"Die Heftigkeit der Kritik hat mich schon überrascht". So kommentierte Bundeskanzler Werner Faymann in einem Gespräch mit der Kleinen Zeitung die EU-Reaktionen beim Gipfel in Brüssel zur österreichischen Einführung von Flüchtlings-Obergrenzen. Die EU-Kommission müsse aber auch verstehen, dass Österreich heuer nicht wieder so viele Flüchtlinge aufnehmen werde wie im Vorjahr, so Faymann.
"Natürlich ist es das Recht der Kommission, Österreichs Asylobergrenzen juristisch zu prüfen. Nicht anders als unser Land ist auch die Europäische Union eine Gemeinschaft, die auf Rechtsstaatlichkeit basiert", argumentierte der SPÖ-Bundeskanzler. Aber: "Wir wissen schon jetzt, dass wir spätestens zur Jahresmitte deutlich über der Flüchtlingszahl wären, die wir als Land mit allen nötigen Integrationsschritten verkraften könnten. Es wäre politisch fahrlässig, da nicht rechtzeitig gegenzusteuern."
"Viele Pläne nicht verwirklicht"
Der "überwiegenden Mehrheit der Regierungschefs, aber auch dem EU-Kommissionspräsidenten und dem Ratspräsidenten" sei klar, "dass ich zu denen gehöre, die immer eine europäische Lösung forciert haben und forcieren", meinte Faymann. "Mittlerweile zeigt sich, dass die Maßnahmen, die wir in der EU im Vorjahr zur Bewältigung der Flüchtlingskrise beschlossen haben, nicht in dem Ausmaß greifen, wie sie greifen sollten. Viele dieser europäischen Pläne gibt es nur als Absicht. Die sind nicht verwirklicht worden. Dass man da für sein Land dann parallel Plan B vorbereitet, kann doch niemanden überraschen, der es gewohnt ist, Verantwortung zu übernehmen."
Faymann und Merkel
Europa durchlaufe gerade einen "Prozess", analysierte der Regierungschef: "Das spiegelt sich auch in der Widersprüchlichkeit des offiziellen Gipfel-Abschlussdokuments wider. Einerseits heißt es darin, dass wir das 'Durchwinken' beenden sollen. Andererseits sollen wir die Flüchtlinge durchlassen, wenn Deutschland diese akzeptiert." Er halte nichts vom "Zynismus so mancher, die da sagen, den Flüchtlingen sei sowieso nicht zu helfen", machte Faymann deutlich. "Aber spätestens mit Jahresende war mir klar, dass sich die Flüchtlingsströme des Vorjahres in noch viel dramatischerer Form wiederholen würden, wenn es uns nicht gelingt, die EU-Außengrenzen zu schützen und diese Aufnahmezentren samt Verteilung und allem anderen Notwendigen zu realisieren."
Die Frage, ob die deutsche Kanzlerin Angela Merkel (CDU) eigentlich noch seine Verbündete sei, kommentierte Faymann folgendermaßen: "Es gibt schon Unterschiede.

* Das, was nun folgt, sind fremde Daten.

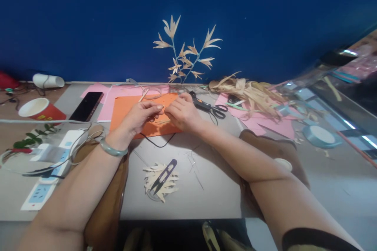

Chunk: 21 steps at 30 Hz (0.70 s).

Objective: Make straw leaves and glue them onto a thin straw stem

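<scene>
My left hand, with a pale green bangle on its wrist, is closed in a pinch over an orange sheet. Close beside it, my right hand has its fingers curled together. Whatever lies between the fingertips is too small and hidden to name. A thin straw-coloured strip shows just below them. Nearer to me, dark thread snips rest on a small pile of pale pointed husk pieces. Behind my hands stands a stem with dried husk flowers.
Black-handled scissors lie right of my hands. Dried husks and pink paper are farther right, with a roll of tape. A phone, red paper cup and power strip with cables occupy the left.
</scene>
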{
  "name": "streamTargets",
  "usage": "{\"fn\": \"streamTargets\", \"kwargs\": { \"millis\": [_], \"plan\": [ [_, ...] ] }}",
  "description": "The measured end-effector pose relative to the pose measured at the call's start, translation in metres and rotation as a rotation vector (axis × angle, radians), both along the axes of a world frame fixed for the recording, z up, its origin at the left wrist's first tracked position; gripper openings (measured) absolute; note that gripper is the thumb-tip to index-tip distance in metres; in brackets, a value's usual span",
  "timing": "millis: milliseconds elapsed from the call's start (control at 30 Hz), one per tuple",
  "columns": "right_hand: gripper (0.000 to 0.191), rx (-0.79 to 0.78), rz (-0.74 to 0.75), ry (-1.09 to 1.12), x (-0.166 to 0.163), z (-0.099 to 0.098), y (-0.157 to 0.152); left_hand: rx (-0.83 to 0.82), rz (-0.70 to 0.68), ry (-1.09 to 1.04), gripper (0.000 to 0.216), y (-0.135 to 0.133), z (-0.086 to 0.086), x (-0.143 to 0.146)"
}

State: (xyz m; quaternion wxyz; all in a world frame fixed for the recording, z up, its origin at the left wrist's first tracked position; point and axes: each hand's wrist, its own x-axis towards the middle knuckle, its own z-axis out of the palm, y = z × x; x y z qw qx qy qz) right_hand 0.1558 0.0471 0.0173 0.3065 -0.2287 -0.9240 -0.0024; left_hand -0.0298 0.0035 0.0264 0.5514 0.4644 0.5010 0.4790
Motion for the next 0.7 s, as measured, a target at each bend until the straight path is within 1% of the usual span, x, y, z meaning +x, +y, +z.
{"fn": "streamTargets", "kwargs": {
  "millis": [133,233,300,400,467,533,600,700],
  "plan": [
    [0.027,-0.097,0.088,0.084,-0.0008,0.0004,-0.0013,0.099,0.016,0.169,0.022,-0.0025,0.0006,-0.0002],
    [0.022,-0.233,0.095,0.206,-0.0003,0.0016,-0.0008,0.158,-0.016,0.304,0.022,-0.0049,0.0037,0.0013],
    [0.023,-0.341,0.09,0.311,-0.0009,0.0019,-0.0006,0.158,-0.038,0.342,0.022,-0.0061,0.0057,0.0031],
    [0.027,-0.541,0.105,0.45,-0.003,0.0018,-0.0011,0.119,-0.07,0.29,0.021,-0.0068,0.0071,0.0057],
    [0.028,-0.68,0.093,0.498,-0.0043,0.0023,-0.0021,0.08,-0.09,0.199,0.021,-0.0067,0.0068,0.0067],
    [0.029,-0.783,0.07,0.517,-0.0051,0.0033,-0.0031,0.037,-0.106,0.105,0.022,-0.0064,0.0058,0.0071],
    [0.03,-0.837,0.057,0.532,-0.0053,0.0042,-0.0035,0.003,-0.105,0.041,0.023,-0.006,0.0044,0.007],
    [0.033,-0.858,0.061,0.567,-0.0057,0.0035,-0.0021,0.001,-0.076,0.046,0.022,-0.005,0.0018,0.006]
  ]
}}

Wir sind für Obergrenzen, Merkel will noch keinen solchen Richtwert festlegen. Vielleicht tut sie es eines Tages ja doch noch." Deutschland sei zehnmal so groß wie Österreich und habe zehnmal mehr Möglichkeiten. "Aber selbst das große Deutschland schafft es nicht allein."
Faymann und Orban
Österreich bekenne sich dazu, einen Teil des gemeinsamen Asylrechts in Europa zu übernehmen. "Aber nicht allein! Schauen Sie sich im Vergleich dazu an, wie viele Flüchtlinge in Ungarn in der Grundversorgung sind. Wenn Sie das überhaupt herausfinden, sehen Sie den Unterschied sofort." Zwar müssten Nachbar miteinander reden, doch werde er mit Ungarns nationalkonservativem Regierungschef Viktor Orban, "über die Frage, ob es ein Anrecht auf Asyl gibt oder nicht wohl nicht einig werden."
Die von Österreich angekündigten jährlichen und täglichen Asyl-Obergrenzen verstoßen nach Auffassung der EU-Kommission gegen europäisches und internationales Recht. "Eine solche Politik wäre klar inkompatibel mit Österreichs Verpflichtungen unter europäischem und internationalem Recht", hieß es in dem Brief der EU-Behörde vom Donnerstag. EU-Migrationskommissar Dimitris Avramopoulos hatte Innenministerin Mikl-Leitner (ÖVP) in diesem Schreiben aufgefordert, die Beschlüsse zu überdenken. Österreich will heuer nur noch 37.500 Asylwerber aufnehmen, bis 2019 sollen es insgesamt maximal 127.500 sein.